Saturday was supposed to be a Senior Night celebration Alex Poythress, the rare recruited player in John Calipari’s program that stuck around for all four years.

But what it turned into was the Skal Labissiere Show.

Going up against Ben Simmons, the other guy that was “a consensus top two pick” back in November, Labissiere had his best games as a Wildcats, finishing with 18 points, nine boards, six blocks and two assists as No. 22 Kentucky rolled over LSU, 94-77.

It was the second straight game that Labissiere has started, and it was the second straight game that he played like a kid with a chance of getting to the NBA one day. He had 11 points and eight boards in 15 minutes at Florida on Tuesday. Saturday’s performance took it to another level. He hit a myriad of jumpers as he and Tyler Ulis flawlessly executed pick-and-pop actions, he was a defensive menace at the rim — including a chase-down block that just about made Rupp Arena implode — and he made the right read and the simple play offensively, even if it was something as simple as turning down a jumper to set up Jamal Murray for a three.
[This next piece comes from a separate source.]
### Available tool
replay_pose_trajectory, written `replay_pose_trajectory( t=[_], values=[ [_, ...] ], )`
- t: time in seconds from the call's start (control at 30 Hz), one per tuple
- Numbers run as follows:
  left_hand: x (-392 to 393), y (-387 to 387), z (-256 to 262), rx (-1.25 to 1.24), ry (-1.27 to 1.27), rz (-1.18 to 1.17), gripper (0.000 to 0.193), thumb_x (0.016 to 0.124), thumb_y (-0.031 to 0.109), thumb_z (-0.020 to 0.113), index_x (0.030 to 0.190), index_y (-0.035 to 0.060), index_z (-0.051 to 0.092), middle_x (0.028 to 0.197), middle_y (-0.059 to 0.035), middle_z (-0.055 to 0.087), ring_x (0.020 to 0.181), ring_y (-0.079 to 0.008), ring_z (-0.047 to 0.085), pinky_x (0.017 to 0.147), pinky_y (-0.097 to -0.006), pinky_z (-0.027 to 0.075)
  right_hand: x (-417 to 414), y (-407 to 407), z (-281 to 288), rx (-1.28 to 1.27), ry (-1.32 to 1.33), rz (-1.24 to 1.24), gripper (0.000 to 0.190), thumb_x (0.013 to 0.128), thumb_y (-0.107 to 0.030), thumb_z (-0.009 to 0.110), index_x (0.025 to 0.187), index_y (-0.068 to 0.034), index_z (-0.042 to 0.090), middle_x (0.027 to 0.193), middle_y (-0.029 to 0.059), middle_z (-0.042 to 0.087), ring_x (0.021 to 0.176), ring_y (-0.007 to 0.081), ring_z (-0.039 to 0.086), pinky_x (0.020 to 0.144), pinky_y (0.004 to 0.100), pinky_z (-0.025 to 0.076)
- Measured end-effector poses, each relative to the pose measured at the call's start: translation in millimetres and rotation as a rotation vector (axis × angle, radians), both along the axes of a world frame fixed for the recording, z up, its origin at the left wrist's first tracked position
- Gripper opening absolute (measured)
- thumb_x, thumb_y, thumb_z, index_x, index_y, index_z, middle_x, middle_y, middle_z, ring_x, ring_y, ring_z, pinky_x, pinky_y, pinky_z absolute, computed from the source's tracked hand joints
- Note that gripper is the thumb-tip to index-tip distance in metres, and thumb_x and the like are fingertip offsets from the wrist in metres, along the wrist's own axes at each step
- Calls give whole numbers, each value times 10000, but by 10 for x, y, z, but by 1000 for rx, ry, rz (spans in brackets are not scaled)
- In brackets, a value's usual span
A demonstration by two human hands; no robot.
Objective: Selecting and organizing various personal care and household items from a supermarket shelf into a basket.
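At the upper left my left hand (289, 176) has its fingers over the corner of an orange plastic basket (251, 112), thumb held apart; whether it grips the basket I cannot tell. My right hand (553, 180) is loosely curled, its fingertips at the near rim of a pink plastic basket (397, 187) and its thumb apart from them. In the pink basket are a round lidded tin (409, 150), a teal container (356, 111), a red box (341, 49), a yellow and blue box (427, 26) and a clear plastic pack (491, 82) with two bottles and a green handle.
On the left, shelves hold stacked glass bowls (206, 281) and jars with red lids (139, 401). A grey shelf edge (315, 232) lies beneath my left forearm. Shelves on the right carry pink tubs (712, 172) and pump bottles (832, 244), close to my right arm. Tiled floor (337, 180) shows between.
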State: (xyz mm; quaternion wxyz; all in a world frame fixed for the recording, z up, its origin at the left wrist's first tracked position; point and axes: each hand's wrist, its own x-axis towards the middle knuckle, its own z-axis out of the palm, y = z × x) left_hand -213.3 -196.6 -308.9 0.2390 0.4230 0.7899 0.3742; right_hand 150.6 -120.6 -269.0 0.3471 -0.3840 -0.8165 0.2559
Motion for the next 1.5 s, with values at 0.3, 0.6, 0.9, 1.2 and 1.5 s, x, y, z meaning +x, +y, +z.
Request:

It’s amazing what a little bit of confidence will do for a kid.

Because Labissiere has had this ability the whole season. It’s not like this is a fluke. But between issues with his strength and how aggressive John Calipari can be when you’re not doing what he wants you to do, the 7-foot Haitian never found a rhythm. He was thinking, he wasn’t reacting. He was trying to do what he thought he was supposed to do instead of reading, reacting and making a play.

Who knows how long this Labissiere is going to be around. Will his confidence get destroyed again the next time he makes a stupid play? Or is he going to spend the month of March proving to everyone that we weren’t crazy for saying this kid could be an all-american and a top five pick?
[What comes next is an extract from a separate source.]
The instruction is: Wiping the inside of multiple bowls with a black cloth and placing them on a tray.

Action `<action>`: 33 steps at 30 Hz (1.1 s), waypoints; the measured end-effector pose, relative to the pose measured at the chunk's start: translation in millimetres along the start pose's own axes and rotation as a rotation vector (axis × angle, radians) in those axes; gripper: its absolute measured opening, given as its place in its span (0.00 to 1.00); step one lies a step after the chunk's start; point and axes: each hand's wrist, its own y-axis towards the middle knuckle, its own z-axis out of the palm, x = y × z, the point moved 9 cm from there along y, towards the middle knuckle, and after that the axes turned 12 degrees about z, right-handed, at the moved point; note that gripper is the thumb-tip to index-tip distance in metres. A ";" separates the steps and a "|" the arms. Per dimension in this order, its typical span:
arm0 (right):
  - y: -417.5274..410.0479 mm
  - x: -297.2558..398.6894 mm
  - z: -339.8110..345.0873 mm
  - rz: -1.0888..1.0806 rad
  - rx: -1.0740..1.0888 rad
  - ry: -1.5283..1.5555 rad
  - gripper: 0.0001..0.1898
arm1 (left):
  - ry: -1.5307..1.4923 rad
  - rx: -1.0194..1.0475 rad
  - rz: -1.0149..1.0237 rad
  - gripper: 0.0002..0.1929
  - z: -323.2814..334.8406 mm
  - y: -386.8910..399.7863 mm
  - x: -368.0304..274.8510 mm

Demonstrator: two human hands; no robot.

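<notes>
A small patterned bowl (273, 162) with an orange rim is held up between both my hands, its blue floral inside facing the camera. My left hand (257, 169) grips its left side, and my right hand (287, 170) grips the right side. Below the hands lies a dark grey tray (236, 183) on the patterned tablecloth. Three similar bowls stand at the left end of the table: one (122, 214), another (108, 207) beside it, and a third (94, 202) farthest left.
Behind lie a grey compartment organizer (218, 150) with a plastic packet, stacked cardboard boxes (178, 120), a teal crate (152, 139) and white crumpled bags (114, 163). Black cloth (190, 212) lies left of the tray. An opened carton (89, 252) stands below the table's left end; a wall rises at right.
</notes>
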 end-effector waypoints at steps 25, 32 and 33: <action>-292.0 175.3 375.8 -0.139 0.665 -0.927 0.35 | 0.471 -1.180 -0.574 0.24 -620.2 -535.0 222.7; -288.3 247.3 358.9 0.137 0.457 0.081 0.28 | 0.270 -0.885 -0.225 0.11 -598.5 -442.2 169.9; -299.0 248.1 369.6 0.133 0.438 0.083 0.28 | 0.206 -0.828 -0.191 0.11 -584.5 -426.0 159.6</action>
That’s something we’ll have to wait and see on.

But what we can say definitively is that when this Labissiere shows up, Kentucky is dangerous. When he’s on the floor with Derek Willis, Kentucky has four shooters. There’s an absurd amount of space for Ulis to create — LSU’s defense is a tragicomedy, but Ulis did have 14 points and 14 assists — and it forces defenses into a decision with Murray: Hug him on the perimeter or dare Willis and Labissiere to beat you.

With this Labissiere, and with Ulis and Murray playing like they’re the best back court in the world not named Steph and Klay, Kentucky, who is trending towards a No. 4 seed, is not a team you are going to want to see in your bracket.